Figure 1. B cell deficient mice do not sense uric acid as an adjuvant.

Figure 1

WT or muMT mice were immunized s.c. in the hinder flanks with 5 ug of OVA/latex beads mixed with PBS, 100 ug of MSU crystals or uric acid solution (100 ul total volume). 7 days later, the mice were sacrificed and 50 million splenocytes were prepared and stimulated with the 10−10 SIINFEKL peptide. 5 days later, the resulting T cells were counted and the target EL4 (H-2B) cells were labelled with 51Cr and pulsed with the same peptide. A 5 hr CTL assay was performed at the E:T ratio indicated, and as described in the Methods. The two lines in each panel represent two independent mice. The data are representative of 3 independent repeats. Most of error bars (1 standard deviation) were covered by the symbols.
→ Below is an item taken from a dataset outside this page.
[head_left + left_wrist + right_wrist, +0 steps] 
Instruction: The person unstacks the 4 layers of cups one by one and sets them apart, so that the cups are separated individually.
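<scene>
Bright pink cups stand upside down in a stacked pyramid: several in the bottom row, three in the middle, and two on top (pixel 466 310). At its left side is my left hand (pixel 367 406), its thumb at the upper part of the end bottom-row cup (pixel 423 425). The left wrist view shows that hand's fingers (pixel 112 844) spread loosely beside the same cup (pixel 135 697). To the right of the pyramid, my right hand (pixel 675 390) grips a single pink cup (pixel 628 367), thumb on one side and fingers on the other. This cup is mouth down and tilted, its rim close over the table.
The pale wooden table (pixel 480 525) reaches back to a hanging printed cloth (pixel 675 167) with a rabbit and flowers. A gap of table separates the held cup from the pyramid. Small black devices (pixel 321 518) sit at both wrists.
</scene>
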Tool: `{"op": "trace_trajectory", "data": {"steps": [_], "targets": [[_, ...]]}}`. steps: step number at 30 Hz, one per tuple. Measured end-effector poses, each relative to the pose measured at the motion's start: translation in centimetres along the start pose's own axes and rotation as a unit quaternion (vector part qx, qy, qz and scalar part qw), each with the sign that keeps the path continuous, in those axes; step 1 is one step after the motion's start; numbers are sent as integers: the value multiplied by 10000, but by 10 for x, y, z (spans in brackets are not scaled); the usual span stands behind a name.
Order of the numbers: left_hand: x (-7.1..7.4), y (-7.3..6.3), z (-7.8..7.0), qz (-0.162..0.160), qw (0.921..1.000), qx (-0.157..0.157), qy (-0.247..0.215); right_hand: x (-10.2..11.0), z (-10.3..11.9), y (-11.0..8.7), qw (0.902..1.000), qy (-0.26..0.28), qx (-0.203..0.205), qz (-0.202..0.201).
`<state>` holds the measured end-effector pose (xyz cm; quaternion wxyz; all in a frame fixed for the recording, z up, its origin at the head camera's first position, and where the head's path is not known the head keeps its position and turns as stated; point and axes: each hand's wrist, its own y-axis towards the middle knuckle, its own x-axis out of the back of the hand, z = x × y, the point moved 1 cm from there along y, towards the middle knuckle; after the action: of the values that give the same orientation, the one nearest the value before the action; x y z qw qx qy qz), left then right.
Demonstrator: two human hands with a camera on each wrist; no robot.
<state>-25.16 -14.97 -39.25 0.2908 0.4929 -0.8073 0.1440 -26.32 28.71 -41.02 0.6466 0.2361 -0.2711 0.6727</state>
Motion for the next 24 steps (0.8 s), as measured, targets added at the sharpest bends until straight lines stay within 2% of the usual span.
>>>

2. The presence of MSU binding antibodies

We immunized B6 and Balb/c mice with pre-formed crystals to generate MSU crystal-binding antibodies. The mice were immunized with 1 mg of MSU crystals bi-weekly for two months in the absence of any additional adjuvant. The sera collected from the tail blood from the immunized mice strongly stained MSU crystals as determined by FACS analysis (Fig 2A). Unimmunized mice also had MSU binding antibodies, albeit at titers somewhere between half to one log lower than the immunized mice (Fig 2A). As a control, the MSU immune sera failed to stain xanthine crystals (Fig 2B). We produced over 300 monoclonal antibodies from the immunized mice by fusing the splenocytes with a tumor partner A3A. About 30% of total clones showed various degrees of staining of the MSU crystals, with 9% showing substantial binding (over a log shift compared with the 2nd antibody alone). Of the mAbs that showed binding, we tested their subtypes by analyzing the supernatants with an antibody subtyping kit, and determined that 85% of them are IgM kappa (Fig 2D), while IgGs and one IgM lambda made up the rest. This indicates that MSU-binding B cells do not frequently undergo antibody class switching. This is a common feature of T-independent B cell responses, as expected for a non-protein antigen (MSU crystals) that would not have a cognate T cell response. The lack of adjuvant in our immunization protocol could also explain the absence of class switch.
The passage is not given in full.